Just 14 months ago Australia’s Shane Rose was in hospital. It was bad. He’d parted company from a young horse who’d given him a good kicking as he fell.
Today he rode at the Olympics, partnering the beautiful grey gelding CP Qualified to a 42.5 score and lie in 13th place overnight. The judges didn’t really agree about the performance, with one awarding 67% and another 74%. But Shane is lucky to be here at all.
“Last year I was riding a young horse at home — a former racehorse who’d been treated badly — and he felt like he was going to throw himself on the floor, so I sort of jumped off and he turned and kicked me.
“It broke five ribs, split my liver and punctured a lung. To top it all off I then got and golden staph infection. I was knocked around a fair bit.”
That’s an understatment. In his career he has broken so many bones he can’t even remember the exact number. He’s also recovered from thyroid cancer (including an operation and radiation treatment) and a kick to the jaw while long-reining that was so violent that he was in an induced coma for a week and surgeons had to reconstruct his face with four operations and eight metal plates.

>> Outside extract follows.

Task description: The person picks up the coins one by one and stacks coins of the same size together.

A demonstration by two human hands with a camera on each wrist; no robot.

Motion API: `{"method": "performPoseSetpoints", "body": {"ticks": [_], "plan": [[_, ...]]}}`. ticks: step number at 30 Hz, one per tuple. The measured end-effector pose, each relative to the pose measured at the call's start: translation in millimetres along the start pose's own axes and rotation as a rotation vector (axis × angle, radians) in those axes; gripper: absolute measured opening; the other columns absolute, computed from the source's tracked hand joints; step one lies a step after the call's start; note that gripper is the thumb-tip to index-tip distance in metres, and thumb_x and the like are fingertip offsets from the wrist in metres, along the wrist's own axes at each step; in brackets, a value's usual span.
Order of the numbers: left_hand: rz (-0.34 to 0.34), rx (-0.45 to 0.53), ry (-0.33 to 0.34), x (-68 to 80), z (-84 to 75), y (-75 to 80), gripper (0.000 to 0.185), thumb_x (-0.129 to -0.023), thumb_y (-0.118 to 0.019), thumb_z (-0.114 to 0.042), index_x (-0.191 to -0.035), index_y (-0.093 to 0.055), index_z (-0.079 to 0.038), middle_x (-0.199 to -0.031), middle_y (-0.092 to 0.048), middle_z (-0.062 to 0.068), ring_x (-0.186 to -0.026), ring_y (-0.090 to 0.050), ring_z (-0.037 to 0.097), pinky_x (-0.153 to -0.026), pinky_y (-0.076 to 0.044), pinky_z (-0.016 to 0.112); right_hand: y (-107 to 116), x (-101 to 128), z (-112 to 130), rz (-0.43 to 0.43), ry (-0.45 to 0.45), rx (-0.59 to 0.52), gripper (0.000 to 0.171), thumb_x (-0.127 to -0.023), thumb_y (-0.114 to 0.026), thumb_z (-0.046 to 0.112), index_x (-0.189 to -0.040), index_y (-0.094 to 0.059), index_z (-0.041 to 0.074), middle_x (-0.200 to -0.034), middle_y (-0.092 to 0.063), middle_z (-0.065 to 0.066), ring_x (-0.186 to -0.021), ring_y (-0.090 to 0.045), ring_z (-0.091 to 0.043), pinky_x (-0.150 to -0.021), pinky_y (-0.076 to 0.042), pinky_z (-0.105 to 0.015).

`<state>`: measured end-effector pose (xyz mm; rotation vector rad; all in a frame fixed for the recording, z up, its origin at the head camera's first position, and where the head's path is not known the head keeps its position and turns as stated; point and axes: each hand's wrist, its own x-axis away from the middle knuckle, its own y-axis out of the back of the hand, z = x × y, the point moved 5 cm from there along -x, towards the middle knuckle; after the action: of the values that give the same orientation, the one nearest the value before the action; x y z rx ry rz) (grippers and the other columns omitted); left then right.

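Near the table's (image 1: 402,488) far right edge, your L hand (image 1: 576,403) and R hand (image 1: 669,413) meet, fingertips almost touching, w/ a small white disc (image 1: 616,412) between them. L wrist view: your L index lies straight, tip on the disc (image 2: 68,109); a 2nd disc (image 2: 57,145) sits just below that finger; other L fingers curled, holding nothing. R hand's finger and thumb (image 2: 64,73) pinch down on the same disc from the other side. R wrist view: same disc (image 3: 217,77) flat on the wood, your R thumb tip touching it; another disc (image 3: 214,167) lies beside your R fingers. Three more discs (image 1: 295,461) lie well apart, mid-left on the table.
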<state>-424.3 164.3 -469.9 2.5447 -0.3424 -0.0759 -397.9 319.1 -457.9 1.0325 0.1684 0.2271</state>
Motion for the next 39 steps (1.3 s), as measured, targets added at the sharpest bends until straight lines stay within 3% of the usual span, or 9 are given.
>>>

His face was so badly bashed up that his wife Niki had to bring in photograps to show the surgeons what they were aiming for.
“Since I’ve been healthy, things have been going great,” says Shane, whose wife gave birth to twins just three months ago.
Despite all the physical hardship, Shane has managed to find time to be an Olympic medallist, picking up team silver in Beijing in 2008. And, right now, the Australians are sitting in bronze medal position after dressage in Rio.
What does Shane think of the cross-country course, looming on the horizon for tomrrow?
“There isn’t one specific fence to catch you out,” he says, “it’s all of them. But my horse is brave, accurate and adjustable.”
We think Shane is deserving of the brave accolade too.